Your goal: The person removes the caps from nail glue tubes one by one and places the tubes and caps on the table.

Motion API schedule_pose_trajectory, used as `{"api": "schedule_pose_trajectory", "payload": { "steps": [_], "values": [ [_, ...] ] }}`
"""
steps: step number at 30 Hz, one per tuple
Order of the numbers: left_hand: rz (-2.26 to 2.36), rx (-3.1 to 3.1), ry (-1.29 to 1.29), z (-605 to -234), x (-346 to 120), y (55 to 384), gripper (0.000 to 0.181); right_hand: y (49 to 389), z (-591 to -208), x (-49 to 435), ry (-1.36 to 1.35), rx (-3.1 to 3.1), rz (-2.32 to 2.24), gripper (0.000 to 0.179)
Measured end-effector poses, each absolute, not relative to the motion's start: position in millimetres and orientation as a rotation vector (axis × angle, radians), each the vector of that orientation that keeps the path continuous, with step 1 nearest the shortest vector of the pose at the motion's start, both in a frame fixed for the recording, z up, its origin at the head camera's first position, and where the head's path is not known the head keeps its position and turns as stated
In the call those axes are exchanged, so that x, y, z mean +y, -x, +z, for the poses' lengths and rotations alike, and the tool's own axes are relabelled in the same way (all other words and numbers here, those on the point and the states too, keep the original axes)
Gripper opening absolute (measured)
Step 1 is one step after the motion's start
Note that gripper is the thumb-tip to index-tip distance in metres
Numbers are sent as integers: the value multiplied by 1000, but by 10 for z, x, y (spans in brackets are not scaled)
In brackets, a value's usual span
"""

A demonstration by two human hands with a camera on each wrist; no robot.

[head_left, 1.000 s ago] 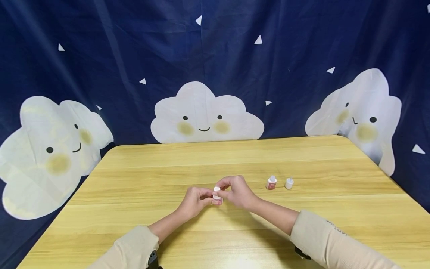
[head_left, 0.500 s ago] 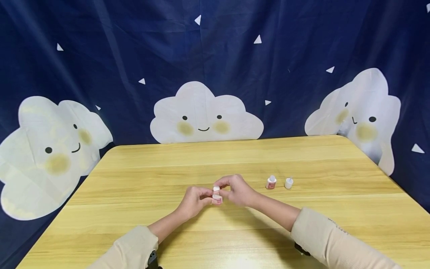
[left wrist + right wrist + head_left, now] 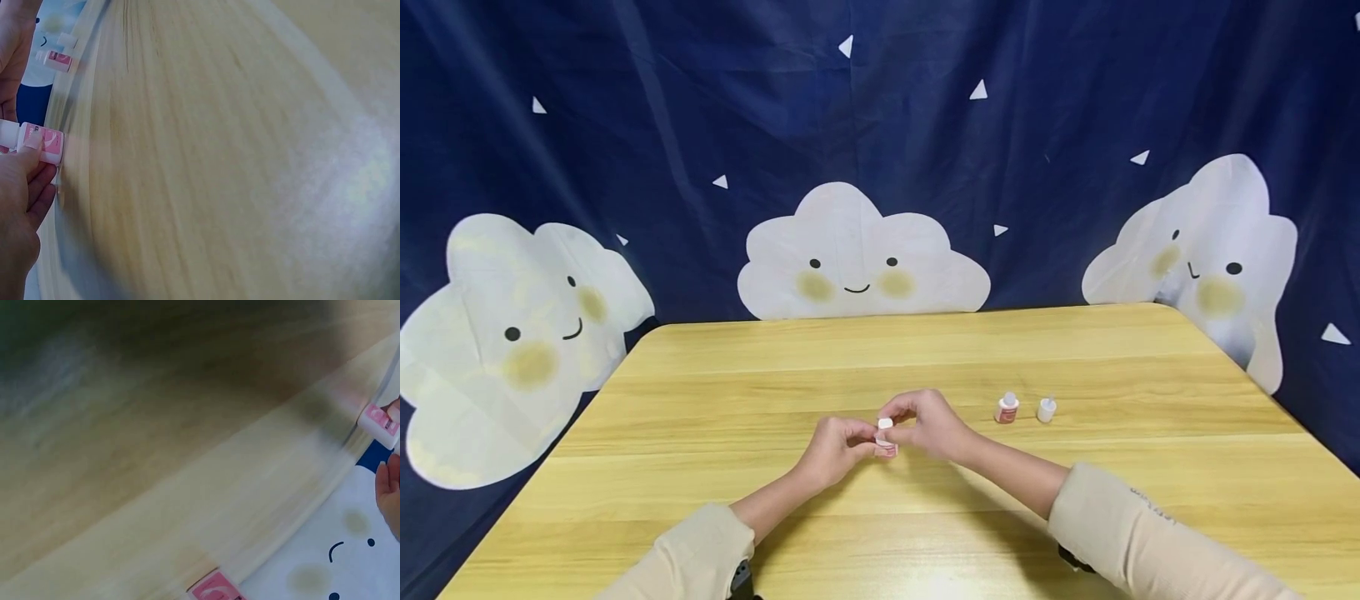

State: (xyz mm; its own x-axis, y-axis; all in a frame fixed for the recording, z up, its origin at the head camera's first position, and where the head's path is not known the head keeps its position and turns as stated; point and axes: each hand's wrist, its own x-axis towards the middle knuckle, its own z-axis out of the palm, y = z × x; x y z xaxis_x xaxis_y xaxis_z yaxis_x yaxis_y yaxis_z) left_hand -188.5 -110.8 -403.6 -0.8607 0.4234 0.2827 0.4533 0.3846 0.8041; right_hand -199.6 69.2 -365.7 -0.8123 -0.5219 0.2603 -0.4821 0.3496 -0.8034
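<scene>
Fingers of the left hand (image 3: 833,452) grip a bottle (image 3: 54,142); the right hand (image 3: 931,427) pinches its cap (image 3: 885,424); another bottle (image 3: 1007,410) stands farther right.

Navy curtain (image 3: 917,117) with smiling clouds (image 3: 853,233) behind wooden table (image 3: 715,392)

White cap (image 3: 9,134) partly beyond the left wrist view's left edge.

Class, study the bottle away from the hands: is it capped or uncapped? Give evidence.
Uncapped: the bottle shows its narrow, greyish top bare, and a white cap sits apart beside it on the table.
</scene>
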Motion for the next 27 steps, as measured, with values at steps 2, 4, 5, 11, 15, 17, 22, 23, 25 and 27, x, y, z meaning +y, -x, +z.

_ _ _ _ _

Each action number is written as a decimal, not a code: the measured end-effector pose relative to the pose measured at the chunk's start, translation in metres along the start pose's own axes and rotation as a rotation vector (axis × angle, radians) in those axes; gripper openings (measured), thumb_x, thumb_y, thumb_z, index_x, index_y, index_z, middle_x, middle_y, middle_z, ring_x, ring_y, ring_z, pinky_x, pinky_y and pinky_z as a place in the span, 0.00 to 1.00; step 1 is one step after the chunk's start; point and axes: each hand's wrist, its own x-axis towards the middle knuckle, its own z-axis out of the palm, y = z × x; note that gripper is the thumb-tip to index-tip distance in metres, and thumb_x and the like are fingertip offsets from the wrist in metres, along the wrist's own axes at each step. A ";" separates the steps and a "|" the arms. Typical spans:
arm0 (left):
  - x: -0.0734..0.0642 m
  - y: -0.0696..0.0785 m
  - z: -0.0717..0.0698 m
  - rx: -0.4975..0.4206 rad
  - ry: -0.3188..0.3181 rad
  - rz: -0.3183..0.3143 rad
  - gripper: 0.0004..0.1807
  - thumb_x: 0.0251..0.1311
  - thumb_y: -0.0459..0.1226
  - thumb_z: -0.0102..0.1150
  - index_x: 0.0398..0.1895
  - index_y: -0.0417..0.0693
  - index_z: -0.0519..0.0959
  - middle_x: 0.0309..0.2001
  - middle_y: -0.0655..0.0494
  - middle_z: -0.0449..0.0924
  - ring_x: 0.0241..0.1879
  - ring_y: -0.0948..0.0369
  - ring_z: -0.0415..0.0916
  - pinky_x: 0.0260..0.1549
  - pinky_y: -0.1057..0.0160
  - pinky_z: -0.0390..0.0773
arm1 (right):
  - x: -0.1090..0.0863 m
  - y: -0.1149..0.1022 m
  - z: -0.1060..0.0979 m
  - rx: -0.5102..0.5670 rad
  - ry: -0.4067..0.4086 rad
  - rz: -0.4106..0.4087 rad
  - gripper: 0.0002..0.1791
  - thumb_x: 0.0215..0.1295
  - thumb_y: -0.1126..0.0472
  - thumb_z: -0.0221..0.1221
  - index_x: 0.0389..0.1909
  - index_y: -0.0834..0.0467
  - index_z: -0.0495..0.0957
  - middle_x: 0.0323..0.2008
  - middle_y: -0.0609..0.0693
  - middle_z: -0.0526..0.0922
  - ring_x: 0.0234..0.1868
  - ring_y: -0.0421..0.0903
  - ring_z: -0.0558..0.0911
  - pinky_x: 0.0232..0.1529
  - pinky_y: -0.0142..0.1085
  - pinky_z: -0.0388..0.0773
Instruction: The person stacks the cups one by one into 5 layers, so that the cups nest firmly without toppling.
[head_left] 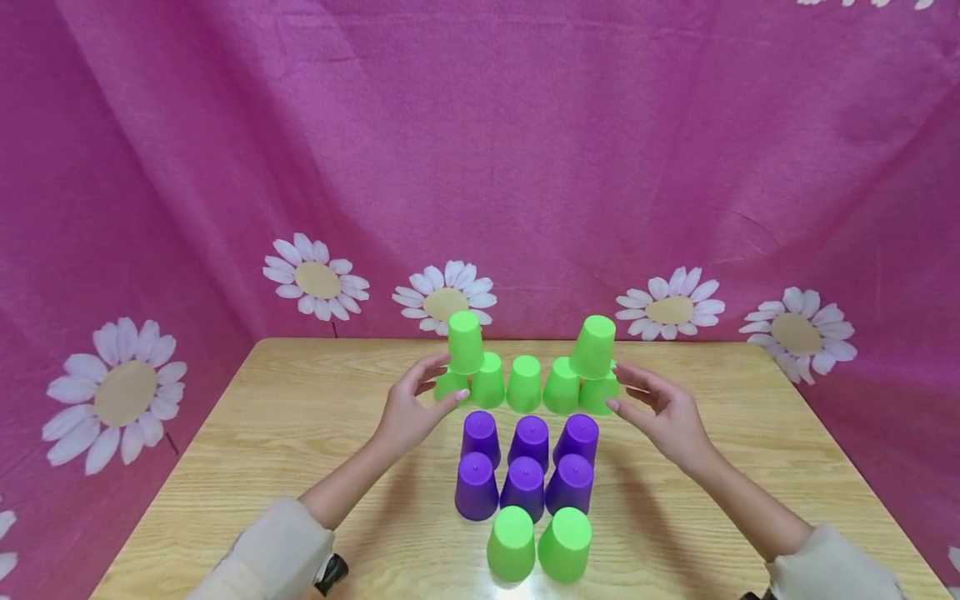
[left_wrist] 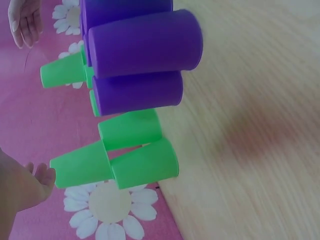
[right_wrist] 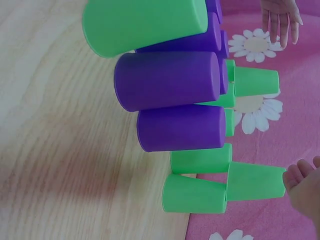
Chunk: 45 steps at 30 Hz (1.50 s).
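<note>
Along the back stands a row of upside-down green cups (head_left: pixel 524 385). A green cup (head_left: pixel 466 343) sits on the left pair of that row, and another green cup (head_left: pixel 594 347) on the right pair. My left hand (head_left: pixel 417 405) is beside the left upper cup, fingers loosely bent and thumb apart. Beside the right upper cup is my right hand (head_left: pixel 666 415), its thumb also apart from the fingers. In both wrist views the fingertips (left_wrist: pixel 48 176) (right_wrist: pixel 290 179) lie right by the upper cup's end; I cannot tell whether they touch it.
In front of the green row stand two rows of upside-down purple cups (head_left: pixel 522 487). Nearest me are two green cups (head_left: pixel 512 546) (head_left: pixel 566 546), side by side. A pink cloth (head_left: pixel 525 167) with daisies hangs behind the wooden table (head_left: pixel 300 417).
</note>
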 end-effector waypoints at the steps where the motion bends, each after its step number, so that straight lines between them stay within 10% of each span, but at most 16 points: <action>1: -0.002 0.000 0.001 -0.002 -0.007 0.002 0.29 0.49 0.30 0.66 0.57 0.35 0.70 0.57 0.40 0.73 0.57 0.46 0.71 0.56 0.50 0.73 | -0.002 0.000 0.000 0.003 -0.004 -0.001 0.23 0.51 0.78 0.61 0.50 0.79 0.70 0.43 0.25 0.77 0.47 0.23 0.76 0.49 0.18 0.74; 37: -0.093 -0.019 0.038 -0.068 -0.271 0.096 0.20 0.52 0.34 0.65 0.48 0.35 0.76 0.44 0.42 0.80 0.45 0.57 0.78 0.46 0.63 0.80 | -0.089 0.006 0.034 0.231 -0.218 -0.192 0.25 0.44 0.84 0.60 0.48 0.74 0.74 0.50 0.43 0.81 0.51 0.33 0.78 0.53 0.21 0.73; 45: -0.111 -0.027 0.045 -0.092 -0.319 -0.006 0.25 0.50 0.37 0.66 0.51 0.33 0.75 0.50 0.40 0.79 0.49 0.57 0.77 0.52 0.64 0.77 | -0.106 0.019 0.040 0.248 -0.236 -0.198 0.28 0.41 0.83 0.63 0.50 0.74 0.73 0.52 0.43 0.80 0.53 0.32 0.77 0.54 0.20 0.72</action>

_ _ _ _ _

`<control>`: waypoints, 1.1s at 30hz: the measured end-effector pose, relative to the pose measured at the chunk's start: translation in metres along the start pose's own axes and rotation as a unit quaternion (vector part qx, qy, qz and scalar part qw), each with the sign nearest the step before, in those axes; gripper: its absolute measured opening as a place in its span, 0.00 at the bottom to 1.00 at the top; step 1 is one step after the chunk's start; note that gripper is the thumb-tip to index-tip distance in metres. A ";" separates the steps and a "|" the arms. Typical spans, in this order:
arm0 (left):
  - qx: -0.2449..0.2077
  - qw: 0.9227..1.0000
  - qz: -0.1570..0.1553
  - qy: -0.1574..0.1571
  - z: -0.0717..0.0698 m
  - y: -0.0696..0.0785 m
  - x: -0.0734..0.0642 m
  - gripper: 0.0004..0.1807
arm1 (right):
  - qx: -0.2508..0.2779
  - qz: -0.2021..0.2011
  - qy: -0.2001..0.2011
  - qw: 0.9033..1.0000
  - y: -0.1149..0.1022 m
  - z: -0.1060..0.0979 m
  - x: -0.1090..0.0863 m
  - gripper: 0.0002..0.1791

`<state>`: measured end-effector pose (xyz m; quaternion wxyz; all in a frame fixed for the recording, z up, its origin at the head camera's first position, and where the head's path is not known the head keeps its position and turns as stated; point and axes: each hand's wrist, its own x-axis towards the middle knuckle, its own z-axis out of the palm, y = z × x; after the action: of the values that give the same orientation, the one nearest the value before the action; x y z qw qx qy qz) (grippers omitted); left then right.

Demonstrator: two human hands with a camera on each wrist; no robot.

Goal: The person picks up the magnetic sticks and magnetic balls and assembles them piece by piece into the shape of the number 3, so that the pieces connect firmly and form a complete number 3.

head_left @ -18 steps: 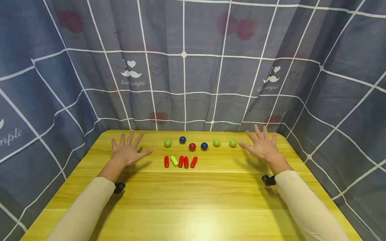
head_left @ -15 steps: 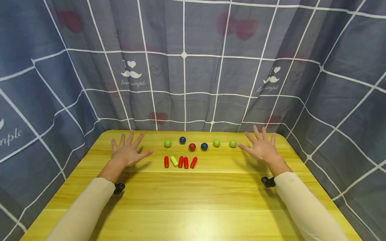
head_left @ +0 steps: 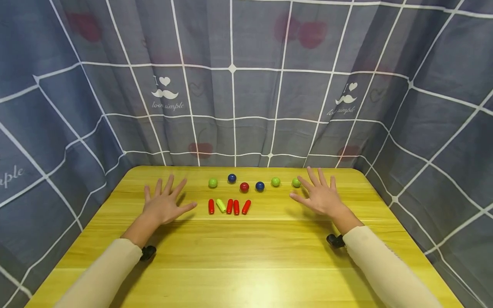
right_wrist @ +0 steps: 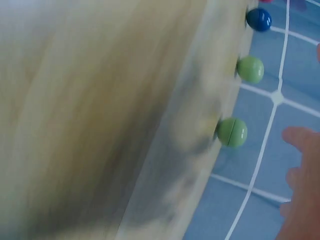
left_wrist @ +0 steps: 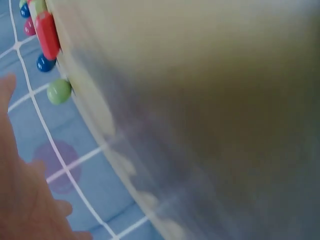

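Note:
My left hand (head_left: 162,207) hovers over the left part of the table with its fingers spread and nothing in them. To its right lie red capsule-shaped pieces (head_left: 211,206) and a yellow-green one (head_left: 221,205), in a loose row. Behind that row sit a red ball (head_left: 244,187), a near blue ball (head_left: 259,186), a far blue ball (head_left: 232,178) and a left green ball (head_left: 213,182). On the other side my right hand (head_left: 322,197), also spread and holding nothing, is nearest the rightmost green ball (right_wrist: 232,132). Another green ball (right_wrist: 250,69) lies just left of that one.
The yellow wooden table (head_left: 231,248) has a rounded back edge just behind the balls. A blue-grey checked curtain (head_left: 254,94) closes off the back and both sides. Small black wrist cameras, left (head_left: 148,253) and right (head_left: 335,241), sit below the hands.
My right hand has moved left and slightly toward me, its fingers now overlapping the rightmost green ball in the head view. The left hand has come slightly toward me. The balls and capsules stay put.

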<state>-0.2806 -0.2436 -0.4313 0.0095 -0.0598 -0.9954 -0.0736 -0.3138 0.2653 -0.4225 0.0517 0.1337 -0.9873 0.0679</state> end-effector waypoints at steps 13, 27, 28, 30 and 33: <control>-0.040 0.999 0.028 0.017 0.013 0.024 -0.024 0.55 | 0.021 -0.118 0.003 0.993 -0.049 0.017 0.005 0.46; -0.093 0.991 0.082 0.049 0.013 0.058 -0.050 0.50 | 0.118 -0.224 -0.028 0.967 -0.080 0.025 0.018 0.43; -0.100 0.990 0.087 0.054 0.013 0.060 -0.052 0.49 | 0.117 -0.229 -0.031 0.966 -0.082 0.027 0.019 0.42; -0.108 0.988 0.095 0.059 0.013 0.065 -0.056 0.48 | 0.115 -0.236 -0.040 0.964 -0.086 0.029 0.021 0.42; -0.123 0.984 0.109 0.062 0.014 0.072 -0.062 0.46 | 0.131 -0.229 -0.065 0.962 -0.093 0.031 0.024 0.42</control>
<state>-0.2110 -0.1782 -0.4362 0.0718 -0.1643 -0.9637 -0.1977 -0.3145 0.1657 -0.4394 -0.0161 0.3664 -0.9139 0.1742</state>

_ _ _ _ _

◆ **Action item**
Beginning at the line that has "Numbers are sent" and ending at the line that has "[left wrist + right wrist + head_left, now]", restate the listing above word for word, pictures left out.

◆ **Your response**
Numbers are sent as integers: the value multiplied by 1000, but by 10 for z, x, y (spans in brackets are not scaled)
In brackets, a value's usual span
"""

A demonstration by two human hands with a camera on each wrist; no robot.

[head_left, 1.000 s ago] 
[head_left, 0.500 s ago] 
[left wrist + right wrist + head_left, now] 

The required output has now been supplied.